American ice hockey player (born 2002)

Matthew Basgall (born August 16, 2002) is an American professional ice hockey defenseman for the San Diego Gulls in the American Hockey League (AHL).

==Playing career==
===Junior===
Basgall began his career with the Omaha Lancers of the United States Hockey League (USHL), where he recorded nine goals and 37 assists in 125 games in four seasons. On February 24, 2022, he was traded to the Tri-City Storm in exchange for Nate Benoit. He finished the 2021–22 season with three goals and 18 assists in 21 regular season games for the Storm, to help them win the Anderson Cup.

===College===
Basgall began his collegiate career for Michigan State during the 2022–23 season.

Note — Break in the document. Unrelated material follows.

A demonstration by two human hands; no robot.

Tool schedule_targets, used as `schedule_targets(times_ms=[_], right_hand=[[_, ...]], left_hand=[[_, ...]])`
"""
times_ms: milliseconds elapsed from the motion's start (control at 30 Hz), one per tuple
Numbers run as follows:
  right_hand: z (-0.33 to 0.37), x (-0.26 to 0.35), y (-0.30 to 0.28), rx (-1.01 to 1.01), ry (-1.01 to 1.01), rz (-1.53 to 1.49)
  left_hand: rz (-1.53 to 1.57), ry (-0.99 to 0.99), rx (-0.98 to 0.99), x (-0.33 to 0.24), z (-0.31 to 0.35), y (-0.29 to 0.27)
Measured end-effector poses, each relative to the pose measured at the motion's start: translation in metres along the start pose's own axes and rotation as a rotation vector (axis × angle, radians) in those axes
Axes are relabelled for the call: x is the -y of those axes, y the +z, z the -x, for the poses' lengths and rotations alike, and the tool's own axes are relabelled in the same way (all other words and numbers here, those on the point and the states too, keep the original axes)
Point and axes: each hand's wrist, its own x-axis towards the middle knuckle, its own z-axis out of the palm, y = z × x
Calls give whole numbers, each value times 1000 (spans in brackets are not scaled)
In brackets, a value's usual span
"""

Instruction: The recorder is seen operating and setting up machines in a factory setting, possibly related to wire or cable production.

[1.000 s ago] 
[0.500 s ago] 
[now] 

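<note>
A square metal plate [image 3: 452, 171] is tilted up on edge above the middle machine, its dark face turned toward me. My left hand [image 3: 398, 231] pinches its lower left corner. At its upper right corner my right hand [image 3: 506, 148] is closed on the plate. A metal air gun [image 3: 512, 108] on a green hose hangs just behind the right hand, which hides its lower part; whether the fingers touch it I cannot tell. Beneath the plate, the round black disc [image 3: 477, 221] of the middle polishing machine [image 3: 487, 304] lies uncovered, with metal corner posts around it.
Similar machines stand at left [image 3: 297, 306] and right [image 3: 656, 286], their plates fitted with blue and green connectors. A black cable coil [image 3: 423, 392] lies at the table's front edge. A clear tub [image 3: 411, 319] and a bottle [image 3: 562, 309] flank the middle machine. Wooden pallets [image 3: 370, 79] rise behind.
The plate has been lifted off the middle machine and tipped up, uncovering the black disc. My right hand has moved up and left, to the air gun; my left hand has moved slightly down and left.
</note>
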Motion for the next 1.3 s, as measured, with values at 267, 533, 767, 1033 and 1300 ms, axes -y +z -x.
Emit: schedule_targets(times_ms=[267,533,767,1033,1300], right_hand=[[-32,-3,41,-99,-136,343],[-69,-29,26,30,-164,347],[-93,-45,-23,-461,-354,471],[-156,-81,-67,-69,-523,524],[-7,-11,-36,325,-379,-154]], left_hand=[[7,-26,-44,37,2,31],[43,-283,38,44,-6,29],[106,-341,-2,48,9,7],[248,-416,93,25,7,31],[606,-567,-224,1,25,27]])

During his freshman year he recorded four goals and 13 assists in 38 games. He led the team with 54 blocked shots, and ranked second on the team in scoring among defensemen with 17 points. He scored his first career goal on October 14, 2022, in a game against UMass Lowell. On August 30, 2023, he was named an alternate captain for the 2023–24 season. In his sophomore year, he recorded one goal and 15 assists in 38 games, and led the team with 61 blocked shots.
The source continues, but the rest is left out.